A novel biohybrid material was synthesized by immobilizing dextranase from marine A. oxydans KQ11 onto Mg/Fe-LDH via a co-precipitation method. The Mg/Fe-LDH showed better adsorption capacity at a pH value of 7.0. The HEPES buffer (50 mM, pH 7.0) was the ideal adsorption buffer. The isotherm of adsorption was established to determine the capacity of adsorption. The capacity of adsorption was 1.38 mg/g, and the adsorption isotherm fitted the Freundlich equation well with a correlation coefficient (R²) of 0.96967. Histidine, phenylalanine, cysteine, and phosphate could affect the adsorption obviously.
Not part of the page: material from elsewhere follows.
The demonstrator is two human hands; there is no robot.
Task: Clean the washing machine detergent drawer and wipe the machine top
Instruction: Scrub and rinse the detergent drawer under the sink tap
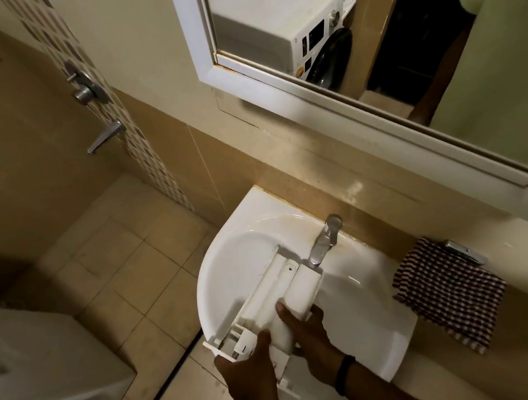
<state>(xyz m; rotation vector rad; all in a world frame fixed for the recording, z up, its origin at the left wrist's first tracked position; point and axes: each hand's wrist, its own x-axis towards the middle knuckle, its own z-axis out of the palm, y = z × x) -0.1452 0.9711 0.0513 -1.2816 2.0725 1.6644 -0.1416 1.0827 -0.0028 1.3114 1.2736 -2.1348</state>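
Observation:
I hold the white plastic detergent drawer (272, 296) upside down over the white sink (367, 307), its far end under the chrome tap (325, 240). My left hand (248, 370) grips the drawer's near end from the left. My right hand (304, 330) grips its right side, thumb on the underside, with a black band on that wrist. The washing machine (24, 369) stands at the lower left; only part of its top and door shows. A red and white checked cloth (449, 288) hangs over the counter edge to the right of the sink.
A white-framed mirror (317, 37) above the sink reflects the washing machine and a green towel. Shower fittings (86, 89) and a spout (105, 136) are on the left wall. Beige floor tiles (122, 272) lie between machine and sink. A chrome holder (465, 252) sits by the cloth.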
The adsorption mechanism suggested that the forces between dextranase and Mg/Fe-LDH are electrostatic and hydrophobic. The six-histidine tags dextranase from engineered E. coli BL21 (DE3) KQ11-Cold III could significantly affect the adsorption. The biohybrid material of Mg/Fe-LDH, Mg/Fe-LDH/dextranase was characterized using XRD and FTIR. The XRD patterns showed that the average interlayer distance between materials was d(LDH) = 7.9934 Å and d(LDH/dextranase) = 8.1551 Å. The adsorption occurred on the surface of the LDH. The LDH morphology of the hexagonal was not affected after adsorption. The FTIR patterns confirmed the immobilization of dextranase onto LDH. The TEM images also showed that the structures of Mg/Fe-LDH did not change after adsorption of the dextranase.